→ **The problem**:
Give the records again exactly, but drop the pictures.

START Records for the task

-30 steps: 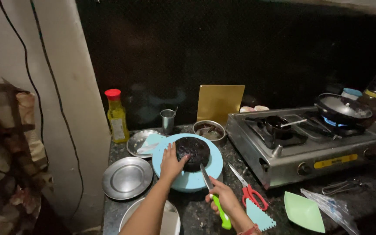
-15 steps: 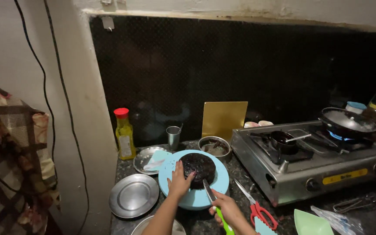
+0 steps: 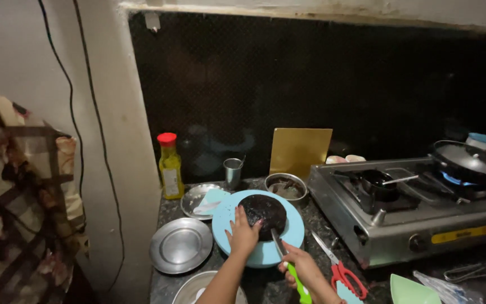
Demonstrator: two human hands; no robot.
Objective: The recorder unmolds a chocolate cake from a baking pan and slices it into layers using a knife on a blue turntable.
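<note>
A round dark cake (image 3: 265,212) sits on a light blue turntable (image 3: 227,220) on the dark counter. My left hand (image 3: 243,233) lies flat against the cake's near left side, fingers spread. My right hand (image 3: 304,270) grips a knife with a green handle (image 3: 297,280); its blade points up toward the cake's near edge and touches it.
An empty steel plate (image 3: 180,245) lies left of the turntable, another steel plate (image 3: 199,198) behind it, and a yellow bottle with a red cap (image 3: 170,166) by the wall. A steel bowl (image 3: 286,186), a steel cup (image 3: 233,170), red scissors (image 3: 342,273) and a gas stove (image 3: 417,211) with pans stand nearby.
The view has tilted upward, so the counter sits lower in frame. Both hands stay at the cake, the left on its side and the right holding the knife.
</note>
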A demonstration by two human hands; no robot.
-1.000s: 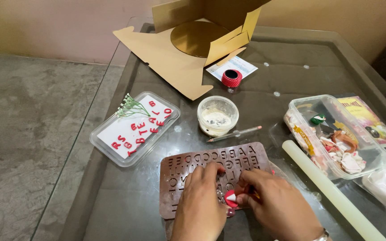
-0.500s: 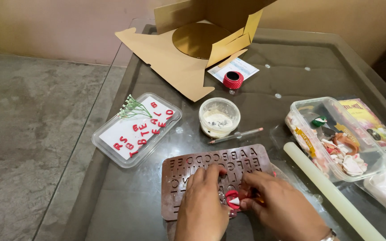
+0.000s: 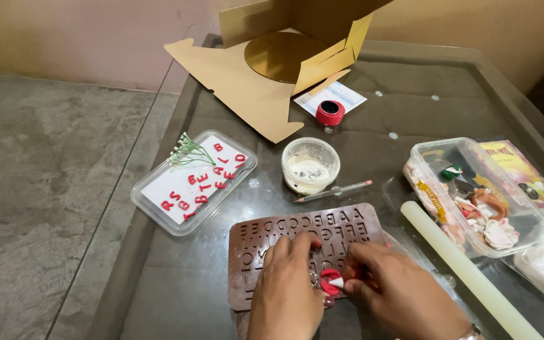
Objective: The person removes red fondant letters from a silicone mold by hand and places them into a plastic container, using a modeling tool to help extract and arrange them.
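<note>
Head view, one moment. Left hand [image 3: 288, 286]: flat, fingers spread, grasping nothing, pressing down on the brown letter mould [image 3: 306, 249] beneath it. Right hand [image 3: 398, 296]: pinched around a small white-tipped tool [image 3: 337, 283], its tip against a lump of red paste [image 3: 330, 281] lying on the mould between the two hands.

Handling, judged: the paste looks soft, light and easily dented or torn; best lifted by its edge with fingertips or the tool. The mould looks flexible and thin; hold it flat by its rim.

Beyond the left hand: clear shallow tray [image 3: 158, 208] holding red cut letters [image 3: 206, 182] and a green sprig [image 3: 190, 151]. Ahead of both hands: white round tub [image 3: 310, 165], pencil-like tool [image 3: 334, 191], red cap [image 3: 330, 113], open cardboard box [image 3: 266, 88]. Beside the right hand: pale rolling pin [image 3: 461, 267] and clear container [image 3: 473, 195] of scraps.

Surface: dark glass table [image 3: 177, 296], smooth and reflective. Room: grey concrete floor [image 3: 39, 189], beige wall [image 3: 96, 38].
</note>
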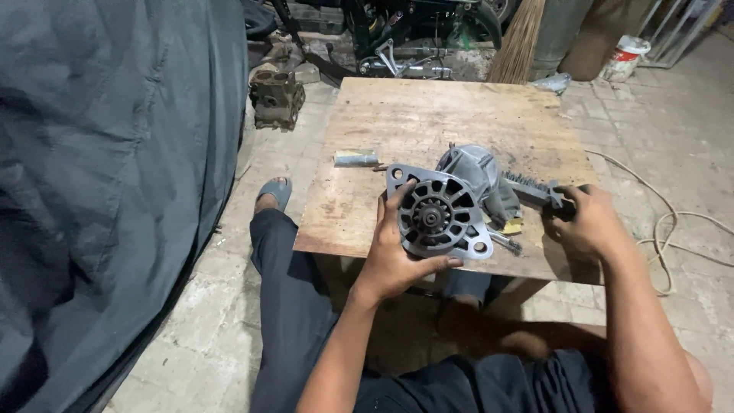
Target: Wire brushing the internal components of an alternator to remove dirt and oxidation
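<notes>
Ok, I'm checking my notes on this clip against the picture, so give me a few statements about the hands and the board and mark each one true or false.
1. The left hand grips the grey motor housing. True.
2. The right hand holds a hammer. False: it holds a wire brush.
3. The housing sits over a wooden board. True.
4. The brush bristles touch the small block at the board's left. False: the block lies apart from both hands, and the brush is by the housing.
5. A white bucket stands on the board. False: it stands on the floor beyond it.
</notes>
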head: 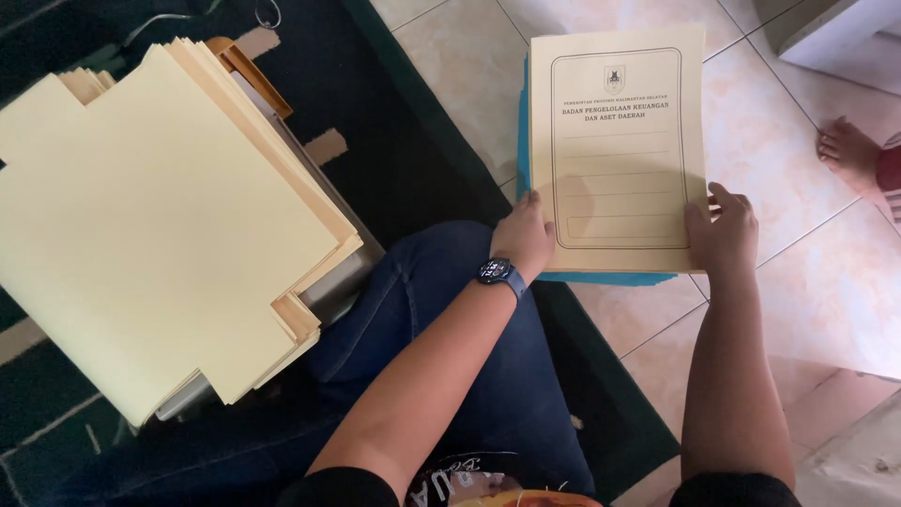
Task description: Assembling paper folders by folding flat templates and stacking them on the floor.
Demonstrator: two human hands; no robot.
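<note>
On the tiled floor (807, 282), both hands grip a folder.
Left hand (522, 239) and right hand (723, 230) have fingers closed on the lower corners of the cream folder (615, 150), atop a blue stack (601, 278); it looks light, thin and floppy, best held by both edges.

Blue sheets (601, 278) mostly hidden beneath cream folder (618, 150) | grey box (349, 272) largely covered by paper stack (160, 225) | another person's foot (849, 150) cut by right edge
</note>
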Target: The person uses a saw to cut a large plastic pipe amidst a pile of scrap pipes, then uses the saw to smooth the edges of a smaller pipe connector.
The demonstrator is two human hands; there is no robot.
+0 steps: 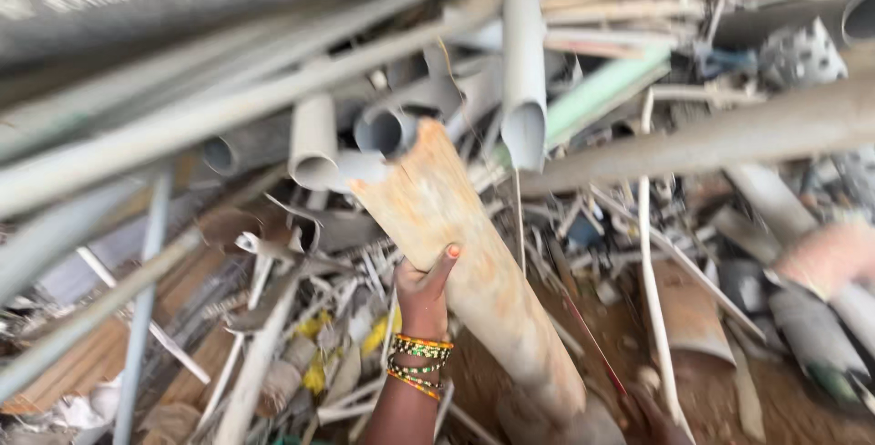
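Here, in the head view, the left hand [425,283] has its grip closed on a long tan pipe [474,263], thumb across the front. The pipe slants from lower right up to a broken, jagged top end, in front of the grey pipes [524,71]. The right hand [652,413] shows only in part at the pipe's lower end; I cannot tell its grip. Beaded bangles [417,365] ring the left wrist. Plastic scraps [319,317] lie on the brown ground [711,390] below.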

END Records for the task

→ **Reply**:
-30 steps: 
-15 steps: 
+0 steps: 
Demonstrator: two human hands; no robot.
Objective: The recorder unmolds a chocolate cake from a baking pan and slices it into layers using a knife on a blue turntable.
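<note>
A round dark cake (image 3: 265,212) sits on a light blue turntable (image 3: 227,220) on the dark counter. My left hand (image 3: 243,233) lies flat against the cake's near left side, fingers spread. My right hand (image 3: 304,270) grips a knife with a green handle (image 3: 297,280); its blade points up toward the cake's near edge and touches it.
An empty steel plate (image 3: 180,245) lies left of the turntable, another steel plate (image 3: 199,198) behind it, and a yellow bottle with a red cap (image 3: 170,166) by the wall. A steel bowl (image 3: 286,186), a steel cup (image 3: 233,170), red scissors (image 3: 342,273) and a gas stove (image 3: 417,211) with pans stand nearby.
The view has tilted upward, so the counter sits lower in frame. Both hands stay at the cake, the left on its side and the right holding the knife.
</note>
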A demonstration by two human hands; no robot.
-1.000s: 
-0.500s: 
+0.000s: 
Objective: The person removes red fondant letters from a silicone mold by hand and places them into a plastic container, using a modeling tool to help extract and arrange them.
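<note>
Head view, one moment. Left hand [image 3: 288, 286]: flat, fingers spread, grasping nothing, pressing down on the brown letter mould [image 3: 306, 249] beneath it. Right hand [image 3: 398, 296]: pinched around a small white-tipped tool [image 3: 337, 283], its tip against a lump of red paste [image 3: 330, 281] lying on the mould between the two hands.

Handling, judged: the paste looks soft, light and easily dented or torn; best lifted by its edge with fingertips or the tool. The mould looks flexible and thin; hold it flat by its rim.

Beyond the left hand: clear shallow tray [image 3: 158, 208] holding red cut letters [image 3: 206, 182] and a green sprig [image 3: 190, 151]. Ahead of both hands: white round tub [image 3: 310, 165], pencil-like tool [image 3: 334, 191], red cap [image 3: 330, 113], open cardboard box [image 3: 266, 88]. Beside the right hand: pale rolling pin [image 3: 461, 267] and clear container [image 3: 473, 195] of scraps.

Surface: dark glass table [image 3: 177, 296], smooth and reflective. Room: grey concrete floor [image 3: 39, 189], beige wall [image 3: 96, 38].
</note>
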Target: Wire brushing the internal components of an alternator to remove dirt and oxidation
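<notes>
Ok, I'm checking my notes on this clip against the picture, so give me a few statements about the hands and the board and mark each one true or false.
1. The left hand grips the grey motor housing. True.
2. The right hand holds a hammer. False: it holds a wire brush.
3. The housing sits over a wooden board. True.
4. The brush bristles touch the small block at the board's left. False: the block lies apart from both hands, and the brush is by the housing.
5. A white bucket stands on the board. False: it stands on the floor beyond it.
</notes>
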head: 
Task description: Assembling paper folders by folding flat templates and stacking them on the floor.
Demonstrator: two human hands; no robot.
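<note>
On the tiled floor (807, 282), both hands grip a folder.
Left hand (522, 239) and right hand (723, 230) have fingers closed on the lower corners of the cream folder (615, 150), atop a blue stack (601, 278); it looks light, thin and floppy, best held by both edges.

Blue sheets (601, 278) mostly hidden beneath cream folder (618, 150) | grey box (349, 272) largely covered by paper stack (160, 225) | another person's foot (849, 150) cut by right edge
</note>
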Target: The person uses a saw to cut a large plastic pipe amidst a pile of scrap pipes, then uses the saw to smooth the edges of a smaller pipe connector.
The demonstrator is two human hands; there is no robot.
+0 steps: 
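Here, in the head view, the left hand [425,283] has its grip closed on a long tan pipe [474,263], thumb across the front. The pipe slants from lower right up to a broken, jagged top end, in front of the grey pipes [524,71]. The right hand [652,413] shows only in part at the pipe's lower end; I cannot tell its grip. Beaded bangles [417,365] ring the left wrist. Plastic scraps [319,317] lie on the brown ground [711,390] below.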

The answer has now been finished.